Desde siempre, los seres humanos han considerado necesario establecer unos valores que favorecieran la convivencia y los hicieran alejarse del mundo de la animalidad, hasta el punto, no hace tanto, de constituirse una sociedad basada en el exagerado refinamiento y pulcritud, sobre todo en las altas esferas, a las que, a su modo, intentaban imitar también los menos pudientes.
Aún recuerdo las enseñanzas recibidas en mi casa de niño, donde no había riqueza material alguna. Cómo sentarse a la mesa, cómo usar los cubiertos, cómo comportarse en la calle, en la escuela, con los vecinos, en los medios de transporte… Esto no se hace, esto no se dice, esto no se coge… Tienes que ser bueno, cumplidor, veraz, amable, servicial… En definitiva, pobres pero honrados.
Hace unos días en la sala de espera de un hospital llegó un hombre mayor con su esposa. Ella estaba pálida, mareada, respirando con dificultad, con un pañuelo en la boca en el que se entreveía ciertas manchas rojas. El hombre se acercó y se dirigió al funcionario de turno. Por favor, señor, perdone las molestias, le ruego que en cuanto sea posible atiendan ustedes a mi mujer que esta muy enferma, la pobre. El funcionario, un ser como un armario, con ojos de lagartija, ni respondió. Sólo hizo un gesto con la cabeza como afirmando mientras mascaba chicle. Y así pasaron, y no exagero, más de dos horas. Hasta que llegó un vocinglero maleducado con un niño que se había torcido el pie. Oye, dile al médico que salga y vea a mi niño que tiene el pie hinchado como una bota. Espere ahí y ya lo llamaremos. ¿Pero qué dices? ¿Que espere a qué? Que salga el médico, coño, que sois todos unos vagos cuentistas. ¿No pago yo mis impuestos? Pues entonces. ¡Porque es que si le pasara algo a mi Cristóbal le pego fuego al hospital entero! Y atendido al instante.
Luego están los comerciales. Importunando cualquier hora de todos los días. La amabilidad de quien responde, para ellos, es señal de mayor acoso e insistencia, solo una grosería puede poner punto final.
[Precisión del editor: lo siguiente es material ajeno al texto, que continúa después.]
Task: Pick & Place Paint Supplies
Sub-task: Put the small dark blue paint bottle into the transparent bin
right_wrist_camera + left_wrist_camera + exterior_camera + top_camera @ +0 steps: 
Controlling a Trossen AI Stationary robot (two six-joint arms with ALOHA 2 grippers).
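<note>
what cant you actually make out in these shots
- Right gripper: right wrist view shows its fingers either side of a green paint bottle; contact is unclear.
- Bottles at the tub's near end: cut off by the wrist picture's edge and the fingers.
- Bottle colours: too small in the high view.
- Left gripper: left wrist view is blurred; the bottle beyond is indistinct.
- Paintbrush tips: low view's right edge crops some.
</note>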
Y así, miles de casos. Una lucha constante. Todos con las uñas afiladas. No hay claridad, no hay delicadeza, no hay consideración. Nadie dice que no a lo que no quiere hacer, te da largas, te cansa, te aburre. Nadie es claro, tienes que interpretar los gestos, las palabras, la mirada. Y a tanto hemos llegado que nadie se fía de nadie, ni nadie quiere saber nada de nadie. Los malos modales, los insultos, los desprecios están a la orden del día.
Último caso vivido. En el aeropuerto de Madrid, al ir a pagar el parking, me indica la máquina, después de introducir el tique, que no admite billetes. En el cajero adjunto, un señor paga su estacionamiento. Por favor, señor, ¿tendría usted cambio de cinco euros? Ni se inmutó. Como creí que no me había escuchado, insistí. Es que como solo admite monedas y solo tengo este billete… ¿No tendría usted cambio, por favor? Recogió su tique y unas monedillas que habían caído y se marchó sin mirarme siquiera, mostrándome una indiferencia absoluta, hablándole a su perro. Vamos, José Luis, bonito, que nos está esperando la mami.
Y helo ahí, los perros por encima de las personas. Los animales tienen preferencia. A eso nos está llevado la nueva educación. Hasta que nos precipitemos por el abismo de la estupidez y la barbarie.